9673d3cd     

Погодин Радий Петрович - Якорь - Любовь



Радий Петрович ПОГОДИН
ЯКОРЬ - ЛЮБОВЬ
Рассказ
Свобода воли, чувство веса, чувство пространства - единственно
служили материалом Творцу семь дней творения. И он создал то, что создал.
Скульптору кроме нужна еще и кубатура - близкие стены и низкие
потолки сминают форму, не дают ей развиться до светоносного состояния, как
развивается, скажем, лилия.
Может быть, для роста ее дарования, может, по другой причине, но факт
- Алексей Степанович отдал дочери свою большую мастерскую в Гавани,
забитую прекрасными цветами.
Собственно, ни дочка, ни зять ничего не просили; молодые скульпторы
особой скромностью не отличаются, но эти не просили. Собирались уехать в
Алма-Ату.
Дочке объяснять пришлось, что любовь возможна везде, даже в райских
аллеях, но искусство - лишь там, где кровь истории не застывает в трещинах
камней: в Риме, в Париже, в Ленинграде. Литература пусть цветет где хочет,
как трава, - хоть на помойке.
Искусству же, особенно скульптуре, нужны АФИНЫ.
Он и хороший заказ для дочери выхлопотал - мемориального солдата
трехметрового.
Дочка подумала-подумала и согласилась.
Прекрасные цветы она передала в кинотеатр "Прибой".

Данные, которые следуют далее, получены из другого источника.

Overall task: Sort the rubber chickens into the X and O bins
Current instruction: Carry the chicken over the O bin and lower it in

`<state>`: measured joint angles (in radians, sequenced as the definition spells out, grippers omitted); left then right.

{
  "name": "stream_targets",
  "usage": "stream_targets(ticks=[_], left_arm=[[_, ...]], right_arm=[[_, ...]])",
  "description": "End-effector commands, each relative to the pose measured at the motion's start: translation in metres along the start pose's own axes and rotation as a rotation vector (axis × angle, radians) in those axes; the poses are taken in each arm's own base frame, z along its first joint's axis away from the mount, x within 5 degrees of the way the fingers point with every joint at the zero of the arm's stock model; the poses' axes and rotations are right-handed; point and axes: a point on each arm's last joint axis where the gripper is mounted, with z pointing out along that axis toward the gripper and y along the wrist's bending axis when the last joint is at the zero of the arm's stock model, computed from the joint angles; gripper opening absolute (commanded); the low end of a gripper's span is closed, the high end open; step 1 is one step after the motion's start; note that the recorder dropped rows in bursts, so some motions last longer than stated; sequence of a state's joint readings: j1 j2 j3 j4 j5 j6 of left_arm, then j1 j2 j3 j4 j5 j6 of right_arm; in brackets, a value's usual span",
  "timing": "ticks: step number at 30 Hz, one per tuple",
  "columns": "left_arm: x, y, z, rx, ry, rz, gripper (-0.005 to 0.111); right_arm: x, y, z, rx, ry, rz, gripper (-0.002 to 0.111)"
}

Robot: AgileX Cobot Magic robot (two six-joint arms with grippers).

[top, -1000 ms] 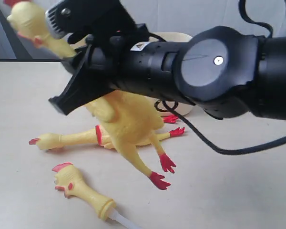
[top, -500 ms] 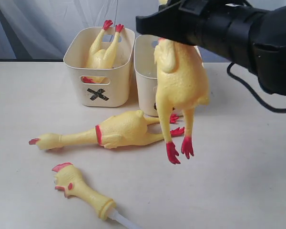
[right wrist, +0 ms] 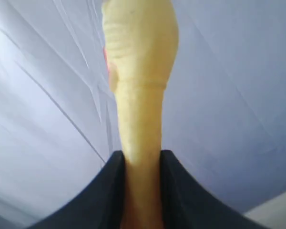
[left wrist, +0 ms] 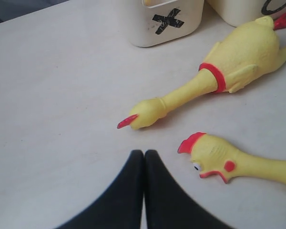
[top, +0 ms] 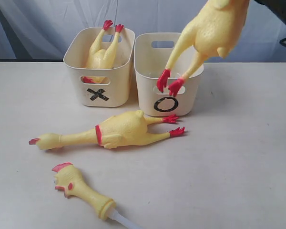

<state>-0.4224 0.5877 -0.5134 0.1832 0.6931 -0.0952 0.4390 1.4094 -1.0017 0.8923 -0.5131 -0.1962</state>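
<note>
Rubber chicken (top: pixel 214 33) — neck pinched by the right gripper (right wrist: pixel 142 164) — hangs tilted, red feet lowest, above the O bin (top: pixel 148 95); left gripper (left wrist: pixel 144 155) pressed together, well apart from that bin.

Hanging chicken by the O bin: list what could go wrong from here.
1. The hanging chicken is tilted, with its feet near the front rim of the O bin and its body off to one side. Released now, it may catch the rim or land outside.
2. The right gripper pinches only the thin neck, so the soft body could swing or slip.
</note>
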Motion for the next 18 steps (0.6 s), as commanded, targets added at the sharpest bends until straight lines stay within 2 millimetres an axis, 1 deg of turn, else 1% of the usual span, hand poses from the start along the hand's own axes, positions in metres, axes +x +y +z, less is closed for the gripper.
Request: stream_targets(ticks=[1, 4, 5, 8, 11, 13, 18], left_arm=[[0.0, -0.001, 0.0, 0.008, -0.018, -0.009, 0.0], [0.0, -0.001, 0.0, 0.008, -0.018, -0.009, 0.0], [0.0, -0.001, 0.0, 0.011, -0.02, -0.012, 0.0], [0.0, -0.001, 0.0, 0.011, -0.02, -0.012, 0.0], [0.0, -0.001, 0.0, 0.011, -0.02, -0.009, 0.0], [0.0, -0.001, 0.0, 0.011, -0.02, -0.009, 0.0], [0.0, -0.001, 0.0, 0.011, -0.02, -0.009, 0.0]], right_arm=[[-0.005, 0.0, 0.014, -0.119, -0.18, 0.0, -0.001], [0.009, -0.007, 0.025, -0.114, -0.215, -0.032, -0.001], [0.015, -0.009, 0.033, -0.101, -0.216, -0.029, -0.001], [0.025, -0.007, 0.051, -0.102, -0.207, -0.033, -0.001], [0.025, -0.001, 0.064, -0.112, -0.219, -0.025, -0.001], [0.022, 0.005, 0.069, -0.132, -0.227, -0.03, -0.001], [0.022, 0.012, 0.069, -0.187, -0.203, -0.092, -0.001]])
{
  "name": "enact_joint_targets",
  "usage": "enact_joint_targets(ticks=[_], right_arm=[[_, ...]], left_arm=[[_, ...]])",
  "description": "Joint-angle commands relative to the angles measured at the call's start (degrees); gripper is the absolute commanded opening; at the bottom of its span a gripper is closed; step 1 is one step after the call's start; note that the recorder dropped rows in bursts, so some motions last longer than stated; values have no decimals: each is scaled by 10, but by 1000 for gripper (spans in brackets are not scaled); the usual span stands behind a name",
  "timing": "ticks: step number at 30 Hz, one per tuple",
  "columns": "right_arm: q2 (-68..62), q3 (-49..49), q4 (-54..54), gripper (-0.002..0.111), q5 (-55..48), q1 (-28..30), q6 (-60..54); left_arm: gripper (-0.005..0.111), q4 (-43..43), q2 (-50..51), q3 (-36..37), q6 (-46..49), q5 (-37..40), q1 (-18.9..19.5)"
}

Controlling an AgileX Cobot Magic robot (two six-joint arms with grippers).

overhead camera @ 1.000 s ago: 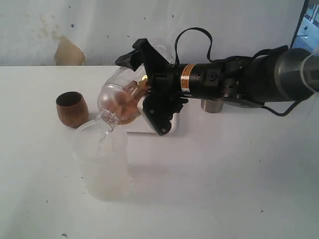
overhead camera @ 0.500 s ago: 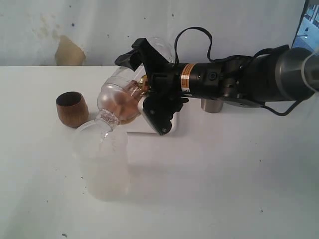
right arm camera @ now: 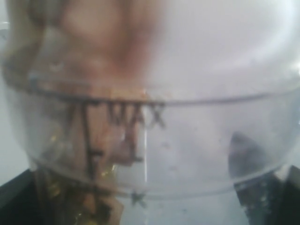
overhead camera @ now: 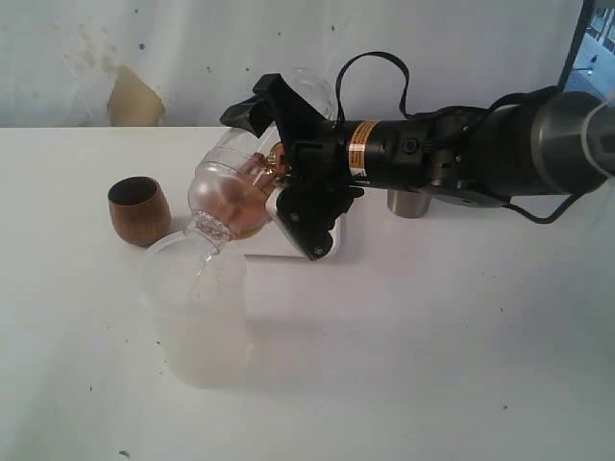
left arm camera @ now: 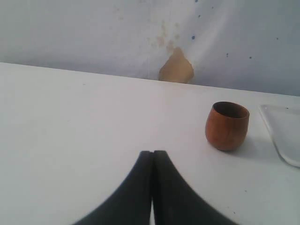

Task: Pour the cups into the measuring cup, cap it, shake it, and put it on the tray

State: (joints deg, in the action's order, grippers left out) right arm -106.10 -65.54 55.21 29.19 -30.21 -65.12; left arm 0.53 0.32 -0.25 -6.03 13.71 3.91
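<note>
The measuring cup (overhead camera: 229, 187) hangs tipped over above the desk (overhead camera: 432, 327), its narrow mouth pointing down and touching the rim of the frosted tub (overhead camera: 197, 298). There is brownish stuff inside its clear wall. In the right wrist view the measuring cup (right arm camera: 150, 117) fills the picture, with black scale marks and the word MAX across it.

The right fingers (overhead camera: 306, 216) are clamped on the measuring cup, one black finger above it and one below. The right arm (overhead camera: 452, 154) reaches in level from the right, with its wrist rolled to tilt the cup.

The tray (overhead camera: 288, 248) lies just under the fingers, mostly hidden by them. The steel tumbler (overhead camera: 407, 204) stands behind the arm. The wooden cup (overhead camera: 139, 209) sits upright left of the tub, near it but apart.

The left fingers (left arm camera: 164, 187) are pressed together with nothing between them, low over bare desk, with the wooden cup (left arm camera: 227, 125) ahead of them.

The desk's far edge meets the wall (overhead camera: 192, 48). Bare desk stretches along the near side and to the right.
</note>
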Motion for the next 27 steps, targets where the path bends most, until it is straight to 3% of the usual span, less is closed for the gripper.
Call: enact_joint_targets(ticks=[1,27], right_arm=[[10,-7,-14,0,22,-1,-12],[10,-7,-32,0,38,-1,-56]], left_arm=[[0,-1,-3,2,-1,-4,0],[0,-1,-3,2,-1,-4,0]])
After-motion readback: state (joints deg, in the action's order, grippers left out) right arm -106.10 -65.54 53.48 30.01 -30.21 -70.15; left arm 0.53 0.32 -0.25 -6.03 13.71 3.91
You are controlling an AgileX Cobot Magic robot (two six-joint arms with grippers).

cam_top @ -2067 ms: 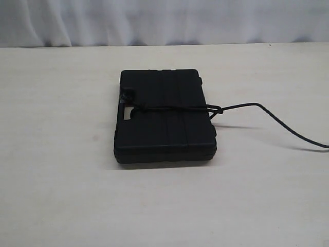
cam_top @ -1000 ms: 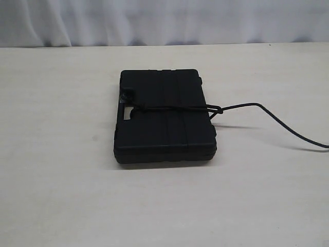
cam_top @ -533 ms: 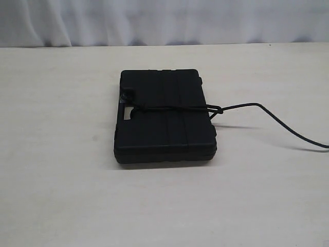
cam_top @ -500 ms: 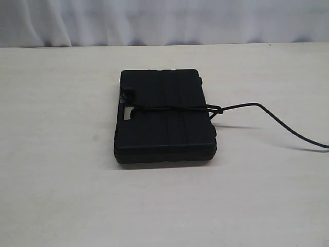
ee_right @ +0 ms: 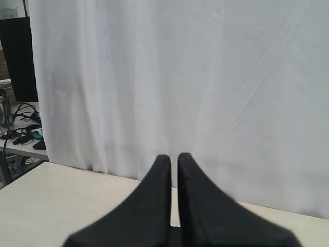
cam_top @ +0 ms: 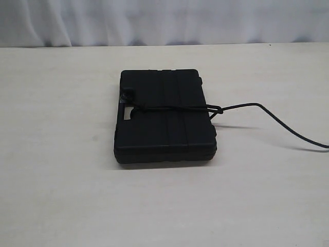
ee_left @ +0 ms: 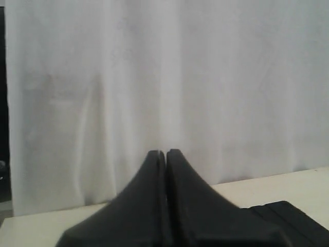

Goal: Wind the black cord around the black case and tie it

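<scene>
The desk (cam_top: 61, 195) is wide and pale. The case (cam_top: 164, 134) lies flat on it. A corner of the case shows low and close in front of the left end effector (ee_left: 165, 154). The right end effector (ee_right: 174, 158) does not see the case, so I cannot tell how far off it is.

Both end effectors are closed tight and hold nothing. They are up off the desk and point at the white curtain (ee_right: 205, 77).

The cord (cam_top: 175, 107) runs across the top of the case. It has a small knot (cam_top: 144, 107) by the handle slot (cam_top: 126, 114) and a loop (cam_top: 218, 109) at the far edge. Its free end (cam_top: 277, 121) trails away over the desk.

The tie looks done, I think, but it may be weak. These things could go wrong:

- An end effector that comes down could catch the free end. A tug there may pull the knot open or drag the case.
- The loop sits right at the edge of the case. A bump could make it slip off, and the cord would go slack.
- The cord is thin and black on a black case, so it is hard to aim at.
- Closed tips cannot grab. They would only push the cord aside.
</scene>
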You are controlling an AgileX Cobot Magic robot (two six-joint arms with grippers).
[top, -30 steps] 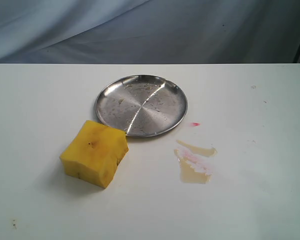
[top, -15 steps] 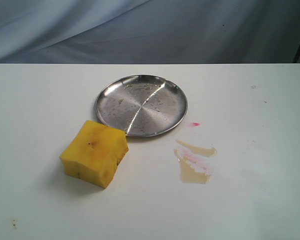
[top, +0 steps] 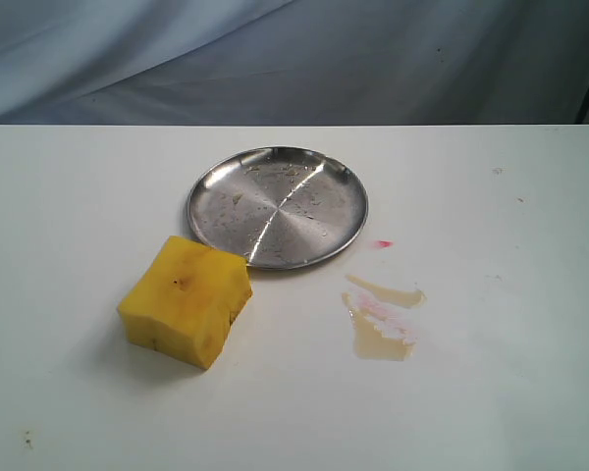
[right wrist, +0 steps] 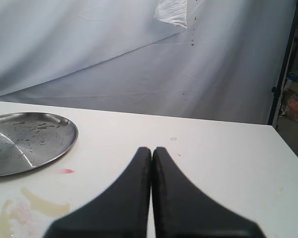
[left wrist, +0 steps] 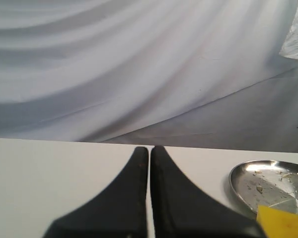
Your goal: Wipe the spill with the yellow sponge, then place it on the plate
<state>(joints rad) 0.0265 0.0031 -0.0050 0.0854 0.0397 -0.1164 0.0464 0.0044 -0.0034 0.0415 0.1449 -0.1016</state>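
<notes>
The yellow sponge (top: 187, 300) sits on the white table just in front of and left of the steel plate (top: 216, 186), its corner touching the rim. The amber spill (top: 381, 319) with pinkish streaks lies to the right of the sponge, in front of the plate. Neither gripper shows in the exterior view. In the left wrist view my left gripper (left wrist: 150, 148) is shut and empty, with the plate (left wrist: 243, 178) and a corner of the sponge (left wrist: 283, 222) off to one side. My right gripper (right wrist: 152, 149) is shut and empty, with the spill (right wrist: 20, 210) and the plate (right wrist: 64, 130) nearby.
A tiny red dot (top: 383, 243) marks the table between plate and spill. Grey cloth (top: 294, 59) hangs behind the table's far edge. A dark stand (right wrist: 283, 59) and clutter stand beyond the table's right side.
</notes>
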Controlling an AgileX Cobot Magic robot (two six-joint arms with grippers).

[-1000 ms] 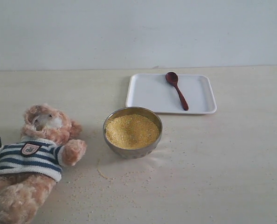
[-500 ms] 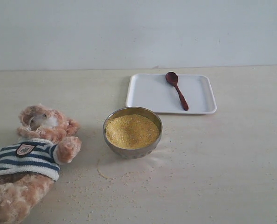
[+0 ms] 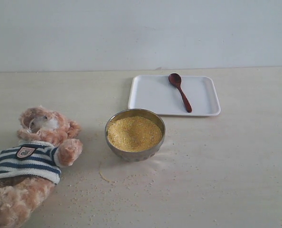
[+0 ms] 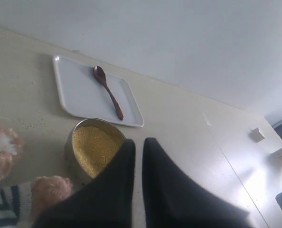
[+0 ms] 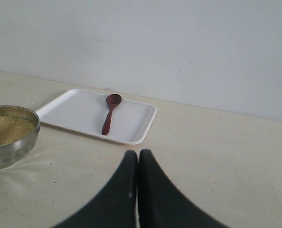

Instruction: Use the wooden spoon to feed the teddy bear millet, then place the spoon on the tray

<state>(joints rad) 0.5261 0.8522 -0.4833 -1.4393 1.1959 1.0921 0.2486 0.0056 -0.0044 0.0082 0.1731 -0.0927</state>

Помещение, которое Алексей Степанович нашел для себя, некогда
принадлежало художнику-прикладнику с биографией леопарда, пребывающему
сейчас за решеткой. Оно было небольшим, но со всеми удобствами -
полуподвал в центре города, где веснами грохочет лед, оттаивая в
водосточных трубах.
Алексей Степанович уже давно не ощущал в себе божественного духа, и
труд его над глиной, не содержащей света, был схож с черной магией, с
секретом оживления неживого. Неживое было раньше живого, и неживой станет
лилия, родившаяся на заре.
Мастерскую в Гавани Алексей Степанович в свое время забил цветами в
больших горшках и кадках: лимонами, апельсинами, мохнатыми бегониями,
гортензиями, кактусами. Но и они не помогли - кубатуры вдруг оказалось
слишком много для его таланта. Кубатура требовала мускулов и орденов,
полуподвал - гипербол, пентаграмм и тишины. В полуподвале живое - лишь
отблеск звезды.
Созданные им гомункулусы теснились на стеллажах. Он отбирал лучших,
чтобы отлить в бронзе. Путь их будет долгим во славу Парацельса по
подзеркальникам дворцов, театров и библиотек. И вечен их мотив - движение.
И зеркала, и полированный камень, и позолота будут отбрасывать на
благородную бронзу живые блики и живые тени.
Однажды, размышляя с карандашом над энергетикой весовых частей,
собственно и создающих иллюзию движения с определенным эмоциональным
знаком, Алексей Степанович услыхал грохот. Возникший где-то наверху грохот
все приближался с выкриками, угрозами и бранью. Когда загрохотало рядом,
Алексей Степанович не утерпел, вышел на лестничную площадку.
Двое мужчин (один лет сорока пяти, в клетчатой фланелевой рубахе и
спортивных брюках с белыми лампасами, другой - в серьезных очках и в
тройке из хорошего шерстяного трико) тащили на веревке якорь Холла пудов
на десять, покрашенный жидким железным суриком.
- А на руках нельзя? - спросил Алексей Степанович.
Старший мужчина разогнулся, но не до конца и, схватившись за
поясницу, сказал с тоской:
- Ни боже мой - я знал, что дом набит идиотами. Попробуй подними! И
захлопни клюв. Каждый гусак корчит из себя млекопитающее.
Они проволокли якорь мимо Алексея Степановича по семи ступеням
последнего цокольного марша и застряли в дверях: понадобился лом и помощь
добровольцев, чтобы протащить его сквозь двойные на тугих пружинах двери.